### Activity
How many lines of the listing below contain the word "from"? Reply with that number alone.
[[ Information supplied open ]]
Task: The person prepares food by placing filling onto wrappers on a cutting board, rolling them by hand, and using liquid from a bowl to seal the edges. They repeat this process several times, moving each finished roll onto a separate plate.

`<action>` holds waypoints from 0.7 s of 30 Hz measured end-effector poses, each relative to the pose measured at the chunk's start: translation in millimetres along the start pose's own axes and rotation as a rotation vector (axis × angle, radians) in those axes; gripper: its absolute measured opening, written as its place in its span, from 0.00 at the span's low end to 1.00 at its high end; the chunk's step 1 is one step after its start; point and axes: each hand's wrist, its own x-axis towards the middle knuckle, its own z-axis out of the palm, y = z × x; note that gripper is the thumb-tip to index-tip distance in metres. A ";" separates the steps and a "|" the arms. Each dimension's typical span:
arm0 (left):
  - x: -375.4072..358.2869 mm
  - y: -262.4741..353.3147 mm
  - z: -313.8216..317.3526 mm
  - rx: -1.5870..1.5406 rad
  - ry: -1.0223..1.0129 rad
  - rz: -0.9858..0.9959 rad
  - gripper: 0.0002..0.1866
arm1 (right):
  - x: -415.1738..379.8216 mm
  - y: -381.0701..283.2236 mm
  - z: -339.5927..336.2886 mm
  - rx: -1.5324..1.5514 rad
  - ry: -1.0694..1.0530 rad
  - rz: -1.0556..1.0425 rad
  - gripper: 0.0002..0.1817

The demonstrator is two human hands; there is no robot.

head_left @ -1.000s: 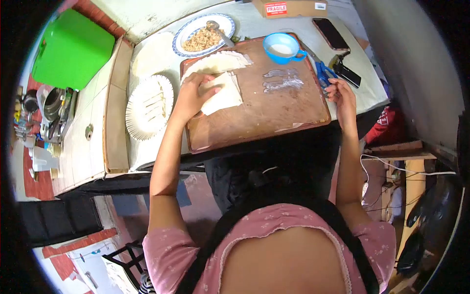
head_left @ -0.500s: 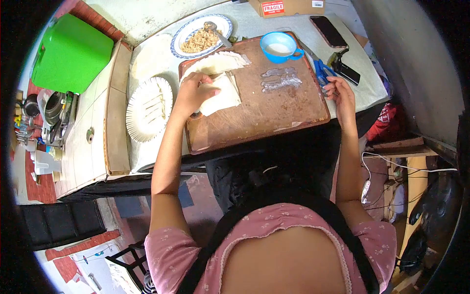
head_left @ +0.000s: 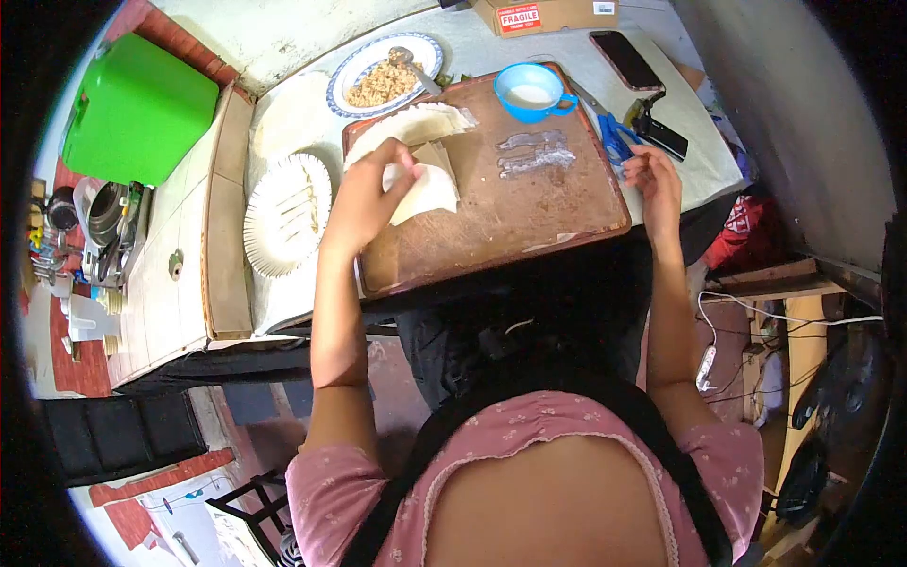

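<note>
My left hand (head_left: 368, 198) is over the left part of a brown board (head_left: 501, 241), its thumb and fingers pinched on the edge of a pale wrapper sheet (head_left: 430, 194). Beside it lie more folded wrappers (head_left: 420, 121) near the board's upper left edge. My right hand (head_left: 657, 184) hovers at the board's right edge by blue-handled scissors (head_left: 616, 137), fingers curled loosely and apart, holding nothing. A blue cup (head_left: 534, 93) with white liquid stands at the board's top, above a wet white smear (head_left: 537, 154).
A plate of brown filling (head_left: 383, 83) with a spoon stands behind the board. A white fluted plate (head_left: 288, 215) with thin strips is at left. A phone (head_left: 626, 60), a black device (head_left: 661, 137) and a cardboard box (head_left: 557, 15) lie at the back right. A green container (head_left: 142, 109) stands far left.
My left hand has turned and drawn the wrapper's near edge up and over slightly. My right hand has barely moved. The view has shifted a little.
</note>
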 end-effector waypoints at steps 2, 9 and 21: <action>-0.9 18.3 -5.4 -0.267 -0.109 -0.065 0.06 | -6.1 -16.3 25.3 -0.146 -0.005 -0.128 0.16; 19.2 48.2 40.3 -0.968 -0.227 -0.025 0.06 | -23.3 -23.7 106.4 0.246 -0.387 0.174 0.29; 7.1 50.6 140.2 -0.357 0.171 -0.195 0.17 | 4.0 -5.1 97.1 -0.430 -0.263 0.074 0.34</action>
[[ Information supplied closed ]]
### Output of the task
2